Massive open online courses (MOOCs), offered for free through Ivy League universities, have attracted several million students since they were first offered in 2011. Organizations like the Brooklyn Institute for Social Research began cropping up, offering noncredit graduate-level liberal arts arts classes for a fraction of a traditional college’s price. Prospective students are beginning to explore their options and consider their higher education paths as more of an economical decision than ever before. As author of DIY U Anya Kamenetz said to Wall Street Journal reporter Douglas Belkin, “It’s a little bit like the 1960s and ‘70s on college campuses right now… There’s a lot of unrest and students are looking for alternatives.”

An alternative is just the thing Tim Cook, founding director of Pittsburgh’s Saxifrage School, is looking to provide.

Cook developed his school, which uses spaces within the community as its classrooms, to unite the ideological development gained from a humanities education with the more marketable, production-oriented education oft afforded through studying the sciences—all for a fraction of the cost. Cook explained this concept in a recent op-ed for the Pittsburgh Post-Gazette:

Those of us who work in production should be trained to think critically and ask big questions about our work. Likewise, the academics among us must not be confined to the ivory tower; our critiques and artistic perspectives should be put into practice and grounded in the world of made things. We must learn to make what is valuable and to question the value of what is made.

And the idea, while it may seem radical, has been quite well thought out. Cook and his colleagues published a comprehensive list of reasons why they opened the new antiestablishment college, including the importance of a community-oriented education that is profitable for both educators and students. “What’s the point of spending a fortune to reinvent the wheel?” Cook said to Belkin. “Everything you need to operate a campus is already right there in the community.”

One of Cook’s goals is for Saxifrage students to ask, “What is the common good and how can I work to serve it?” He and his school are just another facet of the movement to provide an ecosystem of learning opportunity for today’s learners, along with MOOCs and Hive networks.

Mozilla’s badge system has been another momentous force to the cause, providing a way for students and self-directed learners to receive a kind of “real world credit” for skills that are not necessarily taught in schools. People of all ages are now able to display these badges, which are provided through local and national organizations alike, in their very own portfolio, which they can then use when applying for schools or future jobs. Mind/Shift writer Ian Quillen explained Mozilla’s impetus behind the new open-platform assessment tools:

The idea behind Mozilla’s project is to create a common currency of how badges are structured and discussed. While Mozilla can’t — nor does it want to — control the quality of the elements required for badges listed within its project, it does require every badge to provide authentication for the organization issuing the badge and for the user receiving it, as well as a link to the criteria needed to earn it and the evidence of the learner meeting that criteria.

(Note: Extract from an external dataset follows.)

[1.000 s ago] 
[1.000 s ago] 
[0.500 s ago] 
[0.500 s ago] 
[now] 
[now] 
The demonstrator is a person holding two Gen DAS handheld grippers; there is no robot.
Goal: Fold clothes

These new and exciting alternatives of assessing and developing skills will undoubtedly do wonders for what some have called a “broken” system, there is of course room for skepticism. Hack Education writer Audrey Watters explained that many who insist that higher education is a “bad investment” are forgetting about many of the other factors that are at play when it comes to networking or trying to “make it” on your own without a four-year degree to lean on.

“The ‘don’t go to school’ narrative is often quick to brush aside the ways in which gender, race, class, and ability afford privilege and complicate alternatives,” said Watters. “No doubt, most of us do not live the lives of the ‘don’t go to school’ poster-boys (and yes, they are boys) — Gates, Zuckerberg, and the like.”

Watters further explained that by relying on the Internet to become a “self-taught” or “self-made” success, like the men she just mentioned, we are ignoring the complex networks of privilege that many have access to, regardless of their higher education decisions. Watters also explains that, despite how easy it may be for some to learn new skills on the internet, many people are not “autodidacts,” and that a four-year education might be the smartest choice for them.

Regardless of the arguments for and against formal colleges and universities, the fact that there are other options available for today’s students is exciting and will undeniably help create a more diverse landscape for higher education, with schools like Cook’s and others creating new opportunities for learners everywhere.